Diaz menyudahi olahraga pagi ini yang tidak maksimal karena konsentrasinya terganggu oleh tawa Ikram yang berjongkok di dekat Tya. Ia tak mendengar jelas apa yang mereka bahas. Hanya saja terlihat begitu akrab dan ia hanya bisa melihat wajah sepupunya yang berulang kali tertawa dengan wajah ceria.
"Yang, bantu siapin baju dulu! Aku mau mandi." Diaz sudah berdiri usai meminum segelas air yang dibawakan Tya. Intonasinya dibuat selembut mungkin meski sebenarnya ada sedikit kesal tertanam di dada gara-gara fokus olahraganya terganggu.

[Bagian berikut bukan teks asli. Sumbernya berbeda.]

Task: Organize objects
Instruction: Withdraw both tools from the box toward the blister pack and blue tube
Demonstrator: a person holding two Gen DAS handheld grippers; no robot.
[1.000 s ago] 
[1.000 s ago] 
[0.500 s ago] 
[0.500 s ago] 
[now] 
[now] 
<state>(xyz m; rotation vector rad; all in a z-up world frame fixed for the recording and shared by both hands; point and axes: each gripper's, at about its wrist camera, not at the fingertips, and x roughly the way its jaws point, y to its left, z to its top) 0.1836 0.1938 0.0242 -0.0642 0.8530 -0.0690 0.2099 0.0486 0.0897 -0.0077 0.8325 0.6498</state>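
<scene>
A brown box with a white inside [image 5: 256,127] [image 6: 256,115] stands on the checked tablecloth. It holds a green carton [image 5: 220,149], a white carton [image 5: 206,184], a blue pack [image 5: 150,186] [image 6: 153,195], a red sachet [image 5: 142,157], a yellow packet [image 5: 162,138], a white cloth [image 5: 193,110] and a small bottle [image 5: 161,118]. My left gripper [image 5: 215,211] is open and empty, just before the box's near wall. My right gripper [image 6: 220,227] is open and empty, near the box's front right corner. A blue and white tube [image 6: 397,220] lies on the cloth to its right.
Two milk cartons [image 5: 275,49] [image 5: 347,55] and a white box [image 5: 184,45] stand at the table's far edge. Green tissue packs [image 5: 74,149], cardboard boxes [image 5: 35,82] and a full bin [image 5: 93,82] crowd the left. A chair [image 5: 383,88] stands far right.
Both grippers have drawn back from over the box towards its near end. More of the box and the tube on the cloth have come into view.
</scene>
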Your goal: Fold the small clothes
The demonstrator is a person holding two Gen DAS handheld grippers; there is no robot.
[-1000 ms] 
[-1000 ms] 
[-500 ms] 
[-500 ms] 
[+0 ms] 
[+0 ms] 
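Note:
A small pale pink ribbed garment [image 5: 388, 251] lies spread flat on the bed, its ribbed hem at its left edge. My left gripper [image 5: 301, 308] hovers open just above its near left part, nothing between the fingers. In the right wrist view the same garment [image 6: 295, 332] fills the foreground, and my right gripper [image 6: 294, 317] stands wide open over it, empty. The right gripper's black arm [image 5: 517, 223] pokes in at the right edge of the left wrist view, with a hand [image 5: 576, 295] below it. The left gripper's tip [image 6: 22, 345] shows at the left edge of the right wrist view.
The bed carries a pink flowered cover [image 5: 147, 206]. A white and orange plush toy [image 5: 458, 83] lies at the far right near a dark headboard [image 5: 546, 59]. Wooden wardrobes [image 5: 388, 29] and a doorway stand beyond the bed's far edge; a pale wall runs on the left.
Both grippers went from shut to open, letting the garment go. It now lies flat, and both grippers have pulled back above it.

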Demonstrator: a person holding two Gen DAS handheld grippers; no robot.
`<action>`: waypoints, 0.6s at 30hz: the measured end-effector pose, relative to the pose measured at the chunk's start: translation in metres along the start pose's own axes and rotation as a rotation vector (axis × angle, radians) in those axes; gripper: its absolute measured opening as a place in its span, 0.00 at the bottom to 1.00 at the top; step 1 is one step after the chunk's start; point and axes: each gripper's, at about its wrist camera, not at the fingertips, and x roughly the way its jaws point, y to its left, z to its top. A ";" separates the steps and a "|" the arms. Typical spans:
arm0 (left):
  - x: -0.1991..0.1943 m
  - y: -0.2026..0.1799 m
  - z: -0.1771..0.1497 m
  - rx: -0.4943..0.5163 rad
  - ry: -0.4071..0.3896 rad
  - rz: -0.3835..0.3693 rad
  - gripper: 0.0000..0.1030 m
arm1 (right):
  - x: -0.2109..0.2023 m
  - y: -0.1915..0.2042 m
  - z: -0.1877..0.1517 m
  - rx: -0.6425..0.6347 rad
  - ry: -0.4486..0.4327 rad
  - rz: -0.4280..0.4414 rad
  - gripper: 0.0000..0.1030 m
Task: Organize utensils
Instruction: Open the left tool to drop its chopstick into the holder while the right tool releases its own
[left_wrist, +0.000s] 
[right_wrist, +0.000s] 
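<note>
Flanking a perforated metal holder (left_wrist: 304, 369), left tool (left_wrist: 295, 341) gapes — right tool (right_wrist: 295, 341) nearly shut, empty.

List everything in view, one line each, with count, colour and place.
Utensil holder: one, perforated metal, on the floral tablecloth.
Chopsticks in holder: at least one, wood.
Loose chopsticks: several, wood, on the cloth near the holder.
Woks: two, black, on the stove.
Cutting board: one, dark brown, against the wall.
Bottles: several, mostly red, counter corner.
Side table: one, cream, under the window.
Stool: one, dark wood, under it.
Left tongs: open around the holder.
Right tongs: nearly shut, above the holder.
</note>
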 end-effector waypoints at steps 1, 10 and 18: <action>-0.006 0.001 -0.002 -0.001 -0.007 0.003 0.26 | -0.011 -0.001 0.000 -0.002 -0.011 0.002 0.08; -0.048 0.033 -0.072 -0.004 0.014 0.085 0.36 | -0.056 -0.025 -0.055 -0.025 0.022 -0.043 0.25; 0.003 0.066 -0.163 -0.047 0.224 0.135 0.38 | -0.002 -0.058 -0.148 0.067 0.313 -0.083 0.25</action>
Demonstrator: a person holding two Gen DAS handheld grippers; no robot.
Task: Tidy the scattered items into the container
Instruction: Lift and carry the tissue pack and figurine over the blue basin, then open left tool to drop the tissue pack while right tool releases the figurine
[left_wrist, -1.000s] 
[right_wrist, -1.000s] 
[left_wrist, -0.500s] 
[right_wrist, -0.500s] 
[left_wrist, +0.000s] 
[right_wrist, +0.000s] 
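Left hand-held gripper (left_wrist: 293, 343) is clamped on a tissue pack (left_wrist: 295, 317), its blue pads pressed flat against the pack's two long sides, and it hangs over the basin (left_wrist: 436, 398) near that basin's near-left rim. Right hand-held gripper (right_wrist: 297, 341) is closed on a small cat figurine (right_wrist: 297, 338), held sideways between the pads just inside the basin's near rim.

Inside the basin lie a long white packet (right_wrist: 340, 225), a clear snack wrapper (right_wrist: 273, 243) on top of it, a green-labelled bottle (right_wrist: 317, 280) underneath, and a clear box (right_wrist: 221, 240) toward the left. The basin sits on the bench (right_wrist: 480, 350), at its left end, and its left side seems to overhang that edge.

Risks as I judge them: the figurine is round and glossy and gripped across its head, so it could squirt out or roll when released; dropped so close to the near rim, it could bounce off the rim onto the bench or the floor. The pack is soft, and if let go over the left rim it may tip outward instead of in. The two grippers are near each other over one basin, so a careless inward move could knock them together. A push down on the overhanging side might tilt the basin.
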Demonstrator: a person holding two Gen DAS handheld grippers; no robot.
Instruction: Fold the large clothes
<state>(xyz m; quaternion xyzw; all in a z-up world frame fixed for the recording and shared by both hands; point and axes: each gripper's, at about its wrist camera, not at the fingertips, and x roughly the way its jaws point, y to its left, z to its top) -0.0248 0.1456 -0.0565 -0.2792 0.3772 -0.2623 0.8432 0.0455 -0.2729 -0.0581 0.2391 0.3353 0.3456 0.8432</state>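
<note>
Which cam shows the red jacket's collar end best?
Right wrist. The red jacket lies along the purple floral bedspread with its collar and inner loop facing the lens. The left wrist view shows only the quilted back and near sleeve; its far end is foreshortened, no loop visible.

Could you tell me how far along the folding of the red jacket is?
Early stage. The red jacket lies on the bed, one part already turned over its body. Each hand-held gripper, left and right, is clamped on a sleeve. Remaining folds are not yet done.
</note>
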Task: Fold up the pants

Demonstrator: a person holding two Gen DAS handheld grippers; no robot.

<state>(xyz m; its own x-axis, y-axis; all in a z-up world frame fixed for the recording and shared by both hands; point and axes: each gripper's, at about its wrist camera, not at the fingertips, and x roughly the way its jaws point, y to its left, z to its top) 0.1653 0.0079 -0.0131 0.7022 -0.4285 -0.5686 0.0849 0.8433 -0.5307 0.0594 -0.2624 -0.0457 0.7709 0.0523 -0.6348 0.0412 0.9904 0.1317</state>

Tya menoleh dengan dua alis terangkat. Padahal ia ingat ucapan Diaz tempo lalu tentang privasi. Katanya jangan membuka lemarinya dan tak perlu menyiapkan baju untuknya.
Diaz menghampiri Tya dan berjongkok di hadapan perempuan yang tengah bengong campur bingung itu. "Ke kamar duluan aja. Sini Luna nya."
Seketika kucing abu dalam gendongan Tya memberontak. "Hm...tau aja nih si Luna sama bab.. eh daddy-nya."
"Kan emang Diaz bapakable, Tya. Nih si Cumi cemburu pengen dipangku juga." Ikram menurunkan kucing putih yang juga memberontak dari gendongannya. Dan langsung mendekati dengan kedua kaki depan naik ke lutut Diaz.
Tya meninggalkan teras belakang dengan sejumput tanya di pikiran. Tentang tugas yang diberikan Diaz yang bertolak belakang dengan aturan tak tertulis yang diucapkan tempo lalu.
Apa beneran harus nyiapin baju buat dia?
Ah tunggu aja dulu Mas Diaz nyusul ke kamar. Aku nggak tahu baju kerjanya kayak gimana.